**Collected material**.
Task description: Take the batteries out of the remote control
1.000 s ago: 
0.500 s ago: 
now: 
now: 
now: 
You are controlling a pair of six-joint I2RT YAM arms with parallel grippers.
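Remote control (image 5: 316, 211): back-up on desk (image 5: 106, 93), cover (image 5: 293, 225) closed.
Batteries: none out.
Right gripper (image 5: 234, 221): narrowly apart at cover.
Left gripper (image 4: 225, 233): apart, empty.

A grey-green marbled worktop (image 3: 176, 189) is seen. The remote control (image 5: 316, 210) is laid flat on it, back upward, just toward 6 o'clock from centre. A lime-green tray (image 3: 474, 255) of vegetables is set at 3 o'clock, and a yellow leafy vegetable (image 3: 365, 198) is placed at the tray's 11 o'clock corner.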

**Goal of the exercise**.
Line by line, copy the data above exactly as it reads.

**Written solution**.
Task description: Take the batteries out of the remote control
1.000 s ago: 
0.500 s ago: 
now: 
now: 
now: 
You are controlling a pair of six-joint I2RT YAM arms with parallel grippers.
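Remote control (image 5: 316, 211): back-up on desk (image 5: 106, 93), cover (image 5: 293, 225) closed.
Batteries: none out.
Right gripper (image 5: 234, 221): narrowly apart at cover.
Left gripper (image 4: 225, 233): apart, empty.

A grey-green marbled worktop (image 3: 176, 189) is seen. The remote control (image 5: 316, 210) is laid flat on it, back upward, just toward 6 o'clock from centre. A lime-green tray (image 3: 474, 255) of vegetables is set at 3 o'clock, and a yellow leafy vegetable (image 3: 365, 198) is placed at the tray's 11 o'clock corner.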

That finishes the output.